EXERCISE PROMPT: Write out the lines of the material below exactly, beginning at the line with "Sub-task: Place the" and stopping after the line with "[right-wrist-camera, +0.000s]", and leave out the pictures.

AVAILABLE DATA:
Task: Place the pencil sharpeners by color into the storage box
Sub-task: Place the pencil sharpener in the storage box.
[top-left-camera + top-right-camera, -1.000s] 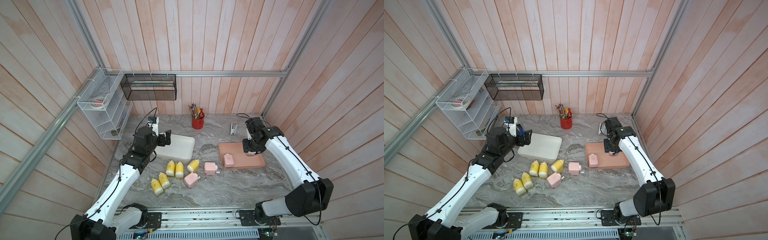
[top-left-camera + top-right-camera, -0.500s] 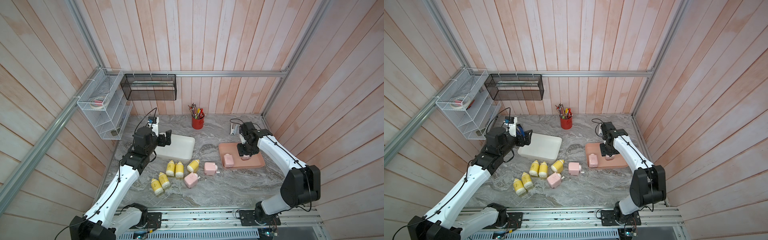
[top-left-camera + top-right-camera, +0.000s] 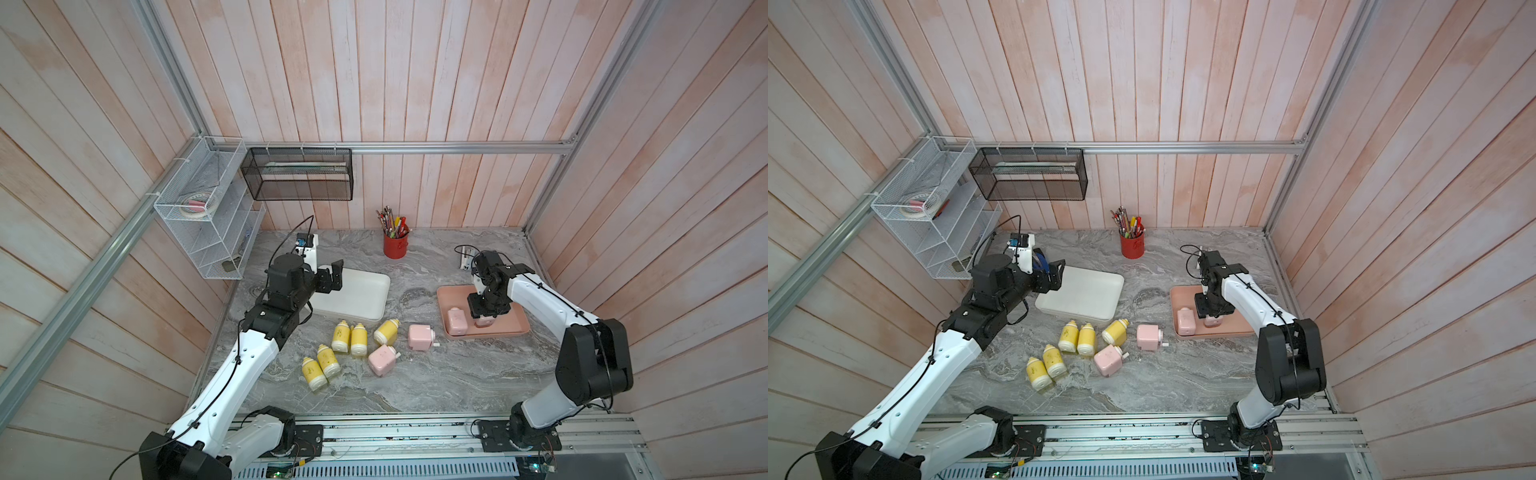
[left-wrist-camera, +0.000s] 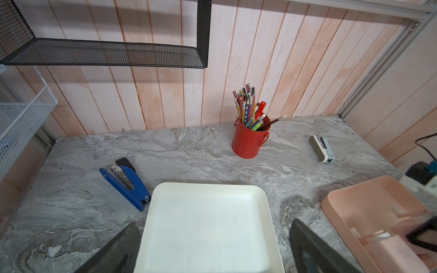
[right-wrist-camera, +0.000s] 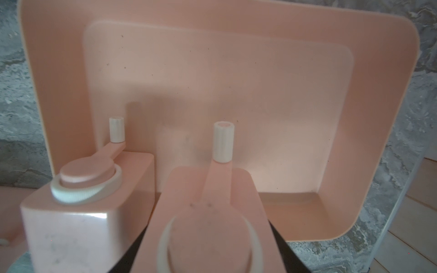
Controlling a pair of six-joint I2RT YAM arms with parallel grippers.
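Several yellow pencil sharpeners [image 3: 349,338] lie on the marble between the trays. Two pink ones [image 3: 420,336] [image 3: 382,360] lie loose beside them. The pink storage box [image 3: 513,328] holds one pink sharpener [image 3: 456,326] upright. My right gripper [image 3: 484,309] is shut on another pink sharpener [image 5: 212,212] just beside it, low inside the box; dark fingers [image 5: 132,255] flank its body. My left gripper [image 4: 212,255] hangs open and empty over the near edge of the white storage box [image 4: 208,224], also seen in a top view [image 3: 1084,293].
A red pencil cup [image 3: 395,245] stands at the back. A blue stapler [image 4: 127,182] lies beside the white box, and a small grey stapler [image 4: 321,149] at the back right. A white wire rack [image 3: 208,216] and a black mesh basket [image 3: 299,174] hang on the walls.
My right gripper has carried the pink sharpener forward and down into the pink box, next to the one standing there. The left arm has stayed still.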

ANSWER BOX:
Sub-task: Place the pencil sharpener in the storage box.
[top-left-camera + top-right-camera, -1.000s] 
[top-left-camera + top-right-camera, -0.500s] 
[top-left-camera + top-right-camera, +0.000s] 
[left-wrist-camera, +0.000s] 
[right-wrist-camera, +0.000s] 

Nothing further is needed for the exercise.